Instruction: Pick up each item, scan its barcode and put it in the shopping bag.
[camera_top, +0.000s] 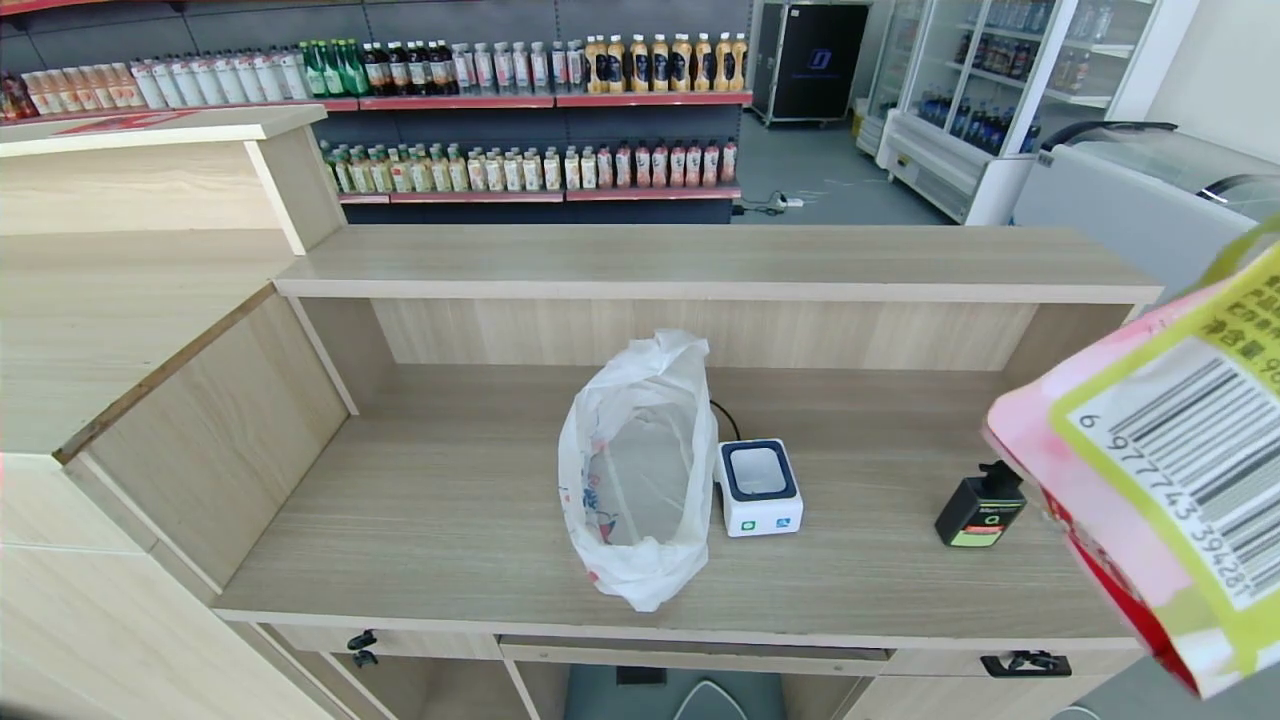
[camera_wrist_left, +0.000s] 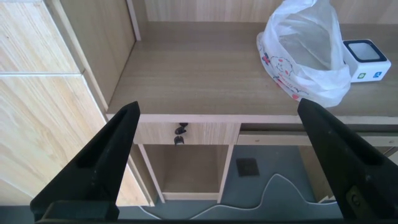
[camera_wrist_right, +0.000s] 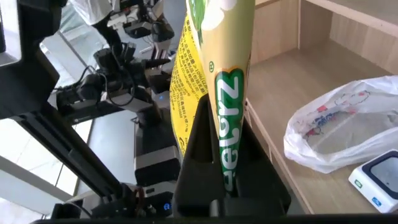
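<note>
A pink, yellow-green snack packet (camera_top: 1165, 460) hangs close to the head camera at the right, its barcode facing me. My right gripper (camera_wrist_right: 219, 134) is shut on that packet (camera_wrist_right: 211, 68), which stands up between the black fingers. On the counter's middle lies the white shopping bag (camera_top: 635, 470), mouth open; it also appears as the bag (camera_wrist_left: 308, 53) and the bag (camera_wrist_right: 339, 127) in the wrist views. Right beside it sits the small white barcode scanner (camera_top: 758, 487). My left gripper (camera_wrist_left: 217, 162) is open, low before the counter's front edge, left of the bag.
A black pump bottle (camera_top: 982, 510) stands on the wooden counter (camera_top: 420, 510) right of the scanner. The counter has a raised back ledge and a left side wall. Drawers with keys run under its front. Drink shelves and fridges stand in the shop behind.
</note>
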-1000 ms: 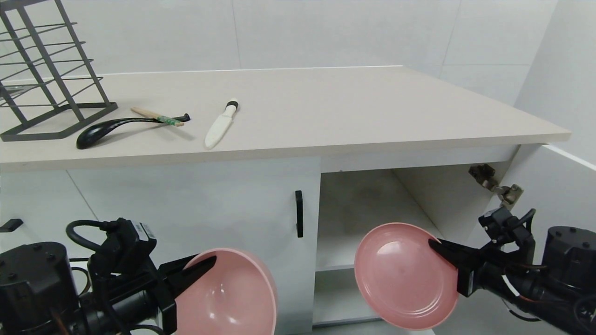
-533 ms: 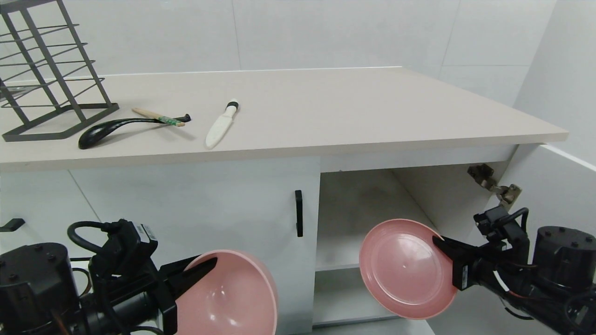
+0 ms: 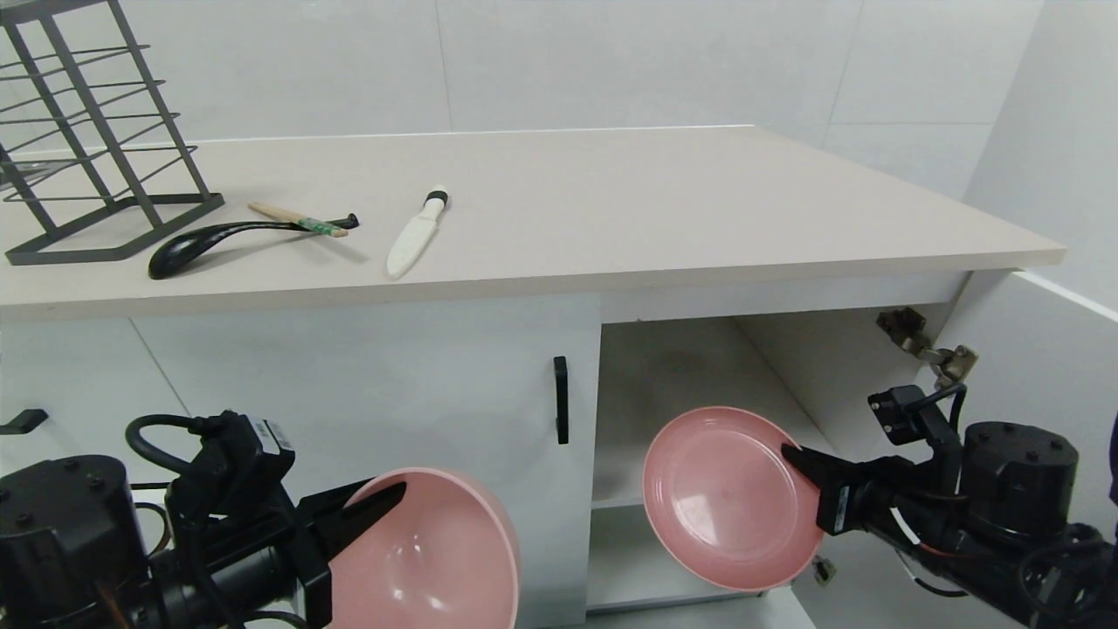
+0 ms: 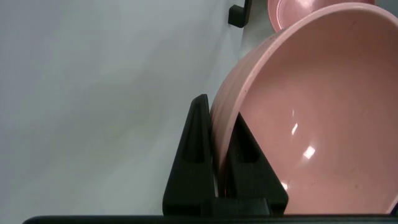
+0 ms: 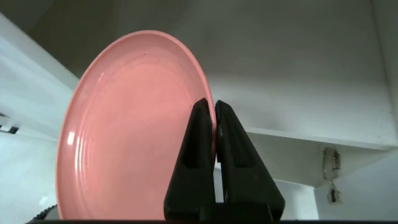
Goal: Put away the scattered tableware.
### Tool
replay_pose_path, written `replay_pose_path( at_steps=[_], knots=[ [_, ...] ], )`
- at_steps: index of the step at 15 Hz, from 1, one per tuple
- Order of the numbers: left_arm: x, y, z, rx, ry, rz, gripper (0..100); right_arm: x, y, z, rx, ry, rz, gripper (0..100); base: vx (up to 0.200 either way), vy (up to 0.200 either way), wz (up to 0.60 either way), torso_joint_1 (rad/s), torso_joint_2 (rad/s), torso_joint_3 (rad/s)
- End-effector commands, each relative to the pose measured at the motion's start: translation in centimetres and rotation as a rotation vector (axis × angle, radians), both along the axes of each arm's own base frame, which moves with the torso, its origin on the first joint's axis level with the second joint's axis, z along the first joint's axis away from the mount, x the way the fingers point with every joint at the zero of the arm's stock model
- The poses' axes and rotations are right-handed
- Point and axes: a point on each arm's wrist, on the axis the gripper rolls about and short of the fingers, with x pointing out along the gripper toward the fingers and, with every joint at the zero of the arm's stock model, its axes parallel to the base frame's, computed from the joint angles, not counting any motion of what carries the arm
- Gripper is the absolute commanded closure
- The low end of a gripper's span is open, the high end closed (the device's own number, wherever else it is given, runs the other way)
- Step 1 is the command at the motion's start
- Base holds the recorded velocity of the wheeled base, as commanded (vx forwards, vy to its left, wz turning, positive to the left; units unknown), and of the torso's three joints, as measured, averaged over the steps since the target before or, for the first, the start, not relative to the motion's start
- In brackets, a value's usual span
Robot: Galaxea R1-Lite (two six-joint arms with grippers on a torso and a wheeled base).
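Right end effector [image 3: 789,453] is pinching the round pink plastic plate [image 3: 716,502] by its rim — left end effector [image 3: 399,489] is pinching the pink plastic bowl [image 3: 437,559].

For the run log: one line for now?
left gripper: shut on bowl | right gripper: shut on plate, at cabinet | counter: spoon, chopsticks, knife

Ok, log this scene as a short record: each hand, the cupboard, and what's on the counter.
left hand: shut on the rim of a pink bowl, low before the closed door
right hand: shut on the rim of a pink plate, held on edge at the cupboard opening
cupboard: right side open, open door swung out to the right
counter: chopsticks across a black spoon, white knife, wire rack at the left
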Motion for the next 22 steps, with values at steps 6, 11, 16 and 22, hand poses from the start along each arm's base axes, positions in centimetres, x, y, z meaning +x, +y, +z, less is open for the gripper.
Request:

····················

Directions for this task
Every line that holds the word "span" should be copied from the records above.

Written response
- The low end of a gripper's span is open, the high end closed (the device's own number, wherever else it is given, runs the other way)
- In brackets, a value's usual span

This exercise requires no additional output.